6:00 pm - 7:00 pm CST
July 28, 2024
"Faculty hiring and the spread of scientific ideas"
University faculty play a special role in society: they make new discoveries and they train new generations of scientists. Despite their societal importance, inequalities within the scientific workforce, at both individual and institutional levels, are pervasive and persistent, and their consequences for science and society remain poorly understood.
This talk will answer two closely related questions about the composition and dynamics of the scientific workforce, using comprehensive data on roughly 250,000 tenured and tenure-track faculty, spanning all U.S. PhD-granting universities and all fields, including economics. First, we consider the question of who hires whose graduates as faculty and how the induced faculty hiring network can and does shape the production and spread of scientific ideas. Second, we consider the question of social representation and persistence in the scientific workforce, and how the induced composition may shape both the type of scholarship the workforce produces and the new scholars it trains.
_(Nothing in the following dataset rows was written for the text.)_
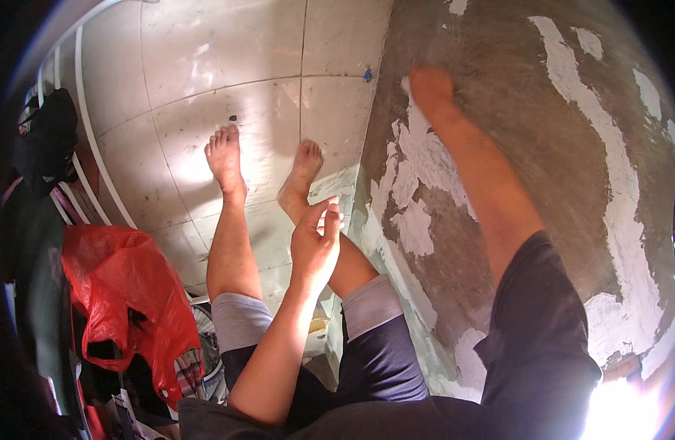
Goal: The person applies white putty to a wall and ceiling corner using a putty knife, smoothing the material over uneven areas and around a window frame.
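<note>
My right hand is up against the brown-grey wall on the right, smeared by motion. Its fingers look curled in, and a small pale thing shows at its left edge, too blurred to name. White filler patches with ragged edges lie on the wall just below that hand. In front of my knees my left hand is raised in the air, its fingers bent and the thumb pressed toward them. Something whitish shows between those fingertips, too small to make out.
My bare feet rest on the pale tiled floor. To the left hang a red plastic bag and a black cap by a white metal rack. A small blue piece sits where floor meets wall. Bright light glares at lower right.
</note>
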`<state>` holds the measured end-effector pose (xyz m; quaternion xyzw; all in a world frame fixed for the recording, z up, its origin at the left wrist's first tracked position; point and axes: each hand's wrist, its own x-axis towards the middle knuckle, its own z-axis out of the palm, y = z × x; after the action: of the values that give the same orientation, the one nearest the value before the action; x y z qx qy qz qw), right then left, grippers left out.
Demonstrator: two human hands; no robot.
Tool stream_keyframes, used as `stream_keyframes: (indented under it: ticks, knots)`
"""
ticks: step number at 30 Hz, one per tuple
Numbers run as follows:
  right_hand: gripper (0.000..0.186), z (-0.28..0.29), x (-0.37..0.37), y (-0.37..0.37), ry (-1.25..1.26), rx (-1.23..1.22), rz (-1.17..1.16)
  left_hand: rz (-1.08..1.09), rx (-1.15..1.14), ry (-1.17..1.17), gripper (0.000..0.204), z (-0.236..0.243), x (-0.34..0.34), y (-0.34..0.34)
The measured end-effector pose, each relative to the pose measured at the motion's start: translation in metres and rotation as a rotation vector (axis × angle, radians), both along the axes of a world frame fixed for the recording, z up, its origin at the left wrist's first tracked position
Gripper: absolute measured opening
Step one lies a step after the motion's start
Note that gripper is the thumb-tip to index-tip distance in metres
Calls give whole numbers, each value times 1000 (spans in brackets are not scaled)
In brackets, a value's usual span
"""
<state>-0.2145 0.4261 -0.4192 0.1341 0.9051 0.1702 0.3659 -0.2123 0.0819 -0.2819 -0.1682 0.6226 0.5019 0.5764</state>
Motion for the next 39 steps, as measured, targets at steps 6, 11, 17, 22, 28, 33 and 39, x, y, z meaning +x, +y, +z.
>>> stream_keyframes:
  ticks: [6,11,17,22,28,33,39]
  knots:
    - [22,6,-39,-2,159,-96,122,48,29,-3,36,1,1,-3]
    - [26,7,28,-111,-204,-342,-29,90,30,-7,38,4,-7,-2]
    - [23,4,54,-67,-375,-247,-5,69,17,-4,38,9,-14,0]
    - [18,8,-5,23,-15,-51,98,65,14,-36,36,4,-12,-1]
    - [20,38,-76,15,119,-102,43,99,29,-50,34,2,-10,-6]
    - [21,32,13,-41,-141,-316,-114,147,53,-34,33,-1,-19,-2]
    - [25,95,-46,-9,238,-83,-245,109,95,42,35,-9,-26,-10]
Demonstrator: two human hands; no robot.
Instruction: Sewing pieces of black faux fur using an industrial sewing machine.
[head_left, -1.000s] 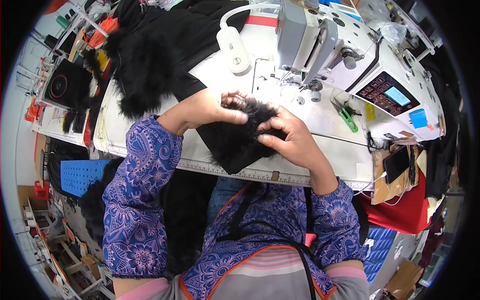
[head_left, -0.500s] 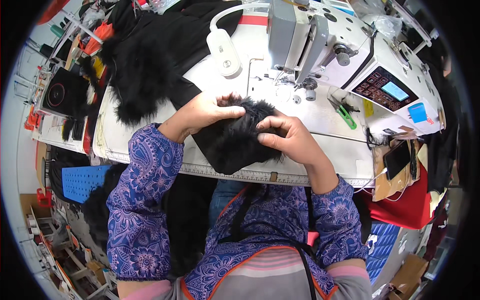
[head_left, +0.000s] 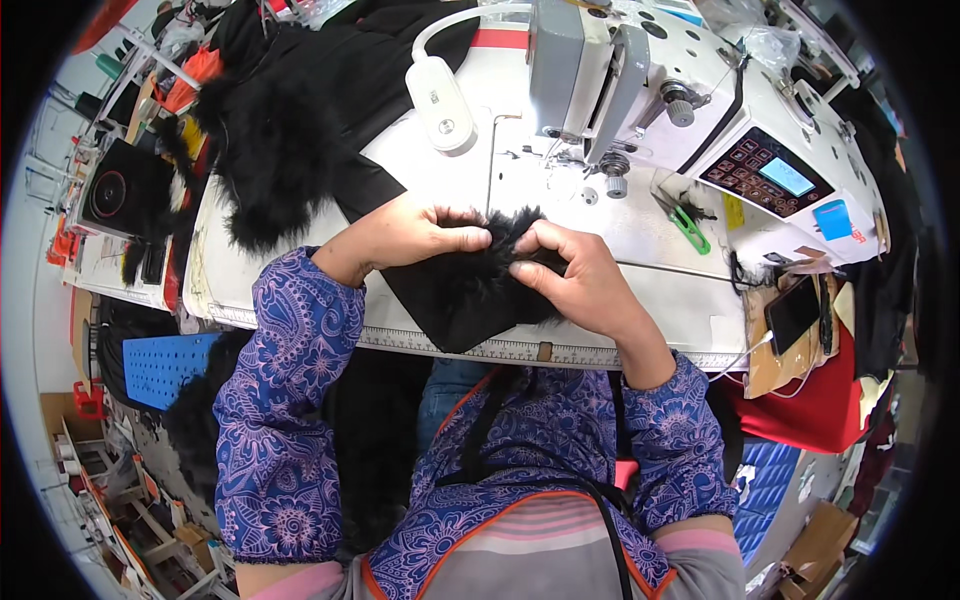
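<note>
Black fur trim (head_left: pixel 478 272) on black cloth (head_left: pixel 455 325) lies at the front edge of the sewing table, between my two hands. My left hand (head_left: pixel 425 235) pinches the fur's left side, thumb pressed down on it. On the other side, my right hand (head_left: pixel 575 275) grips the fur between thumb and fingers. The cloth runs off to the left beneath my left wrist, toward a larger black garment (head_left: pixel 330 90) with a thick fur edge (head_left: pixel 265 170). The sewing machine's needle area (head_left: pixel 568 160) is just beyond my hands. Fingertips are partly buried in the fur.
Green-handled snips (head_left: pixel 690 230) lie right of the needle. The machine's control panel (head_left: pixel 765 175) stands at the right, with a phone (head_left: pixel 795 315) on a cable below it. A white lamp (head_left: pixel 440 103) hangs over the table. A ruler strip (head_left: pixel 590 355) lines the front edge.
Both hands have shifted slightly, lowering the top of the fur between them. The bunched fur looks flatter and more folded, and both hands keep their grip.
</note>
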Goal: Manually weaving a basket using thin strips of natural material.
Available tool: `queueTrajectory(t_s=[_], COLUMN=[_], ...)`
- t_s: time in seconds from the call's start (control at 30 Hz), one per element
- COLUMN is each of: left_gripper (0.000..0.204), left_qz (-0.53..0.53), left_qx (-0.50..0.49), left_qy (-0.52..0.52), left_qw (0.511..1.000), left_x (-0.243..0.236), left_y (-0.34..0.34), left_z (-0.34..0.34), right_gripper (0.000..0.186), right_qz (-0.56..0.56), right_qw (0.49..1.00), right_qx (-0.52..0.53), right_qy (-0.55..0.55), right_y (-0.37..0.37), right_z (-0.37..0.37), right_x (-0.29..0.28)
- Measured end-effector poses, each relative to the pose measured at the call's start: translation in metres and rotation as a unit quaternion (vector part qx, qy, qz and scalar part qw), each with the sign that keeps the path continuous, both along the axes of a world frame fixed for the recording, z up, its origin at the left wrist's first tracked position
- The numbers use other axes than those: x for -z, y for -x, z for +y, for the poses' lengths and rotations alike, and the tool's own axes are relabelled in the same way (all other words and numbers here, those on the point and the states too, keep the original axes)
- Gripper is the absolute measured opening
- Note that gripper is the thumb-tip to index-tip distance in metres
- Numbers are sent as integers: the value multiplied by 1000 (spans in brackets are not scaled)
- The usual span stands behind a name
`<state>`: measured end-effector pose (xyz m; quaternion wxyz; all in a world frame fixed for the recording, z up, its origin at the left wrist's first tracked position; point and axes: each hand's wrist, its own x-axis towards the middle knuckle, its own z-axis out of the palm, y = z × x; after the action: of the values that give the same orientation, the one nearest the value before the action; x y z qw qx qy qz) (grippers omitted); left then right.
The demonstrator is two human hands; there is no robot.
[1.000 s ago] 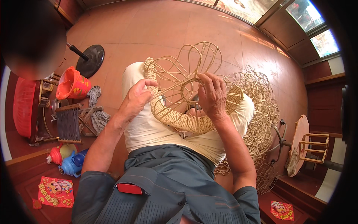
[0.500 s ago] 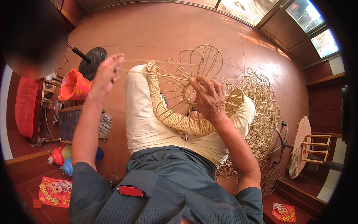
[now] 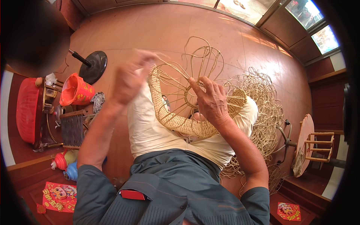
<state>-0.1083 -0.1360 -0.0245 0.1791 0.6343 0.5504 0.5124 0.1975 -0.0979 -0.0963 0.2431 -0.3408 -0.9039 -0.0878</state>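
Observation:
A partly woven basket [image 3: 165, 117] of tan cord lies across my lap, its plaited band curving round a ring with spoke-like strands. My right hand [image 3: 212, 99] is closed at the ring, thumb and fingers pinching the frame and cords there. My left hand [image 3: 131, 78] is smeared by motion above my left knee, near the upper left end of the band. Whether its fingers hold a strand is too blurred to tell. Beyond my right hand, loose cord loops [image 3: 204, 52] stand up from the frame.
A large tangle of cord [image 3: 264, 112] lies on the floor to the right, near a round-topped stool [image 3: 303, 144] on its side. At left are a red bucket [image 3: 83, 93], a black round base [image 3: 94, 67] and a folding stool [image 3: 72, 129].
My left hand has swung right and inward from far left, toward the band's end. A cord loop beyond the frame has risen higher. My right hand keeps its place.

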Motion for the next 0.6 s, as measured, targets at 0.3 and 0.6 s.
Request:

I will close by offering a challenge to the audience, to consider what discoveries and innovations we may be systematically losing due to these patterns, and how we might mitigate them in order to broaden our contributions to society.
Aaron Clauset is a Professor in the Department of Computer Science and the BioFrontiers Institute at the University of Colorado Boulder, and is External Faculty at the Santa Fe Institute. He received a PhD in Computer Science, with distinction, from the University of New Mexico, a BS in Physics, with honors, from Haverford College, and was an Omidyar Fellow at the prestigious Santa Fe Institute. He was awarded the Erdos-Renyi Prize in Network Science in 2016, and was named a Fellow of the Network Science Society in 2023. Since 2017, he has been a Deputy Editor responsible for the Social, Computing, and Interdisciplinary Sciences at Science Advances.
Clauset is an internationally recognized expert on network science, data science, and machine learning for complex systems. His research program is around two general themes: identifying fundamental principles of the organization and behavior of complex social and biological systems, and developing approaches for using data and computation to illuminate those ideas. A recent major focus of this work has been on the "science of science," where he studies the shape, origins, and consequences of social and epistemic inequalities on scientific careers, productivity, the spread of ideas, and the composition of the scientific workforce. His research results have appeared in many prestigious scientific venues, including Nature, Science, PNAS, SIAM Review, Science Advances, Nature Communications, and Physical Review Letters. His work has been covered in the popular press by Quanta Magazine, the Wall Street Journal, The Economist, Discover Magazine, Wired, the Boston Globe and The Guardian.